This is a proposal for an EXPEDITED software upgrade to the v1.10 software version of the Secret Network codebase on block 10186400, which is estimated to occur on August 14, 2023 at ~5:00 PM UTC. Block times have high variance, so please monitor the chain for a more precise time estimation.
Here we propose a new breaking release and a new minor version to Secret Network's codebase, hence bumping the version to v1.10. However, for clarification, this upgrade will NOT contain any functionality that was planned as a part of any other network major upgrade. The previously named v1.10 minor release will be renamed as v1.11.
- Downfall vulnerability was publicly disclosed earlier this month.
- In response and as a percussion measure we have executed a registration freeze, allowing us the necessary time to comprehensively assess its impact and potential risks.
- To mitigate this vulnerability, Intel scheduled a TCB Recovery to enforce patched platforms starting September 19, 2023 (more info here).
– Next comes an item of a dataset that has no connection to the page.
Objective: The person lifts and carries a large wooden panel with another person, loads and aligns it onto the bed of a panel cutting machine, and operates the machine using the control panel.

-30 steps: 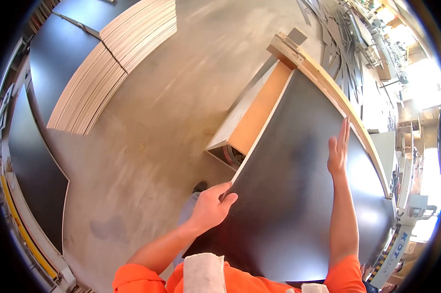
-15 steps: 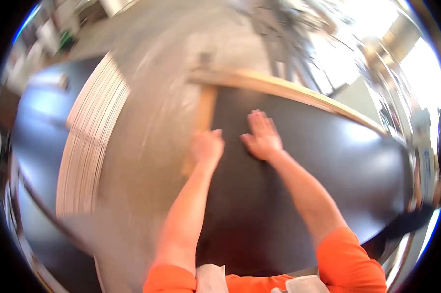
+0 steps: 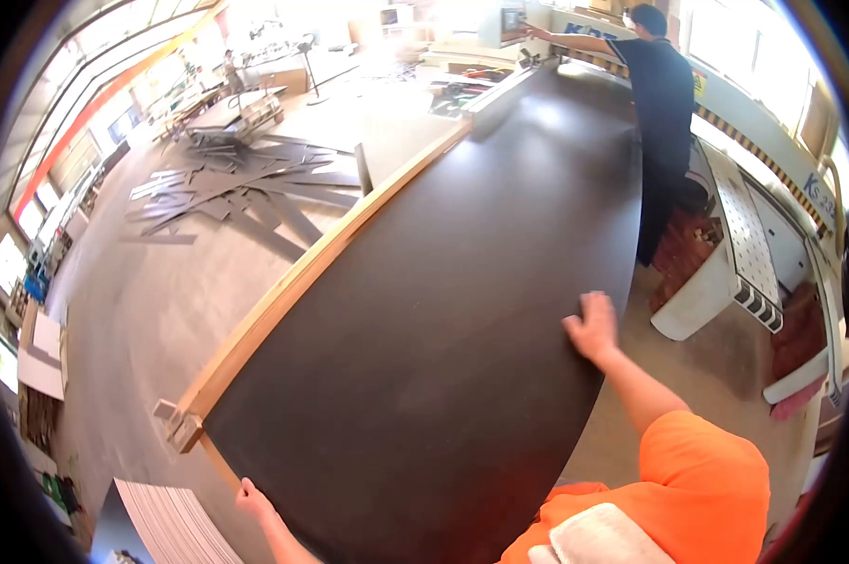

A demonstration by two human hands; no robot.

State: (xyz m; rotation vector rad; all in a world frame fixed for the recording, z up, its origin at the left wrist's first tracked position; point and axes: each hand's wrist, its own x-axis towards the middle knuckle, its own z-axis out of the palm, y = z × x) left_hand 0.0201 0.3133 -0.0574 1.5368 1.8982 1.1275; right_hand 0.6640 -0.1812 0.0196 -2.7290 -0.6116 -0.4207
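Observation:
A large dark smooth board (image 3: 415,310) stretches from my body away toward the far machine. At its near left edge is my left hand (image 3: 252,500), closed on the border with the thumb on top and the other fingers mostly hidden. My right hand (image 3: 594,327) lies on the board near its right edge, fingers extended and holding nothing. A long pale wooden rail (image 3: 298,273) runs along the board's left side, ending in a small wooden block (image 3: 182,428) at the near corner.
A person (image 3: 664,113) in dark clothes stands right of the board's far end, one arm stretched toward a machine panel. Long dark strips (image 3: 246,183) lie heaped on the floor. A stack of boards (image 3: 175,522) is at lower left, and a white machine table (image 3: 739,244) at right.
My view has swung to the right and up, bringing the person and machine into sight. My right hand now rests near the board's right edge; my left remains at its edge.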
In light of this, with an aim to continue normal network operation ASAP and to bridge the gap between now and the scheduled TCB Recovery while keeping risk to a minimum, we have opted for an expedited upgrade proposal that will:
- reenable registrations of new (patched) nodes and rebooting existing nodes,
- enable early platform enforcement to allow only patched platforms to join the network,
- allow a week-long “grace period”, ending on August 21, 2023, 2:00 PM UTC, during which pre-registered nodes will be granted a limited window to patch their platforms or migrate to different patched machines without downtime. After this time window is closed, the network will activate strict enforcement automatically, and unpatched platforms will no longer be able to register or restart the node.
No additional upgrade will be necessary to enable Intel’s TCB Recovery or to address this vulnerability.
See docs.scrt.network for upgrade instructions*.
* Due to the urgent nature of this proposal, we will update the upgrade docs after the proposal is already up. That said, the upgrade process is expected to be very similar to previous upgrades.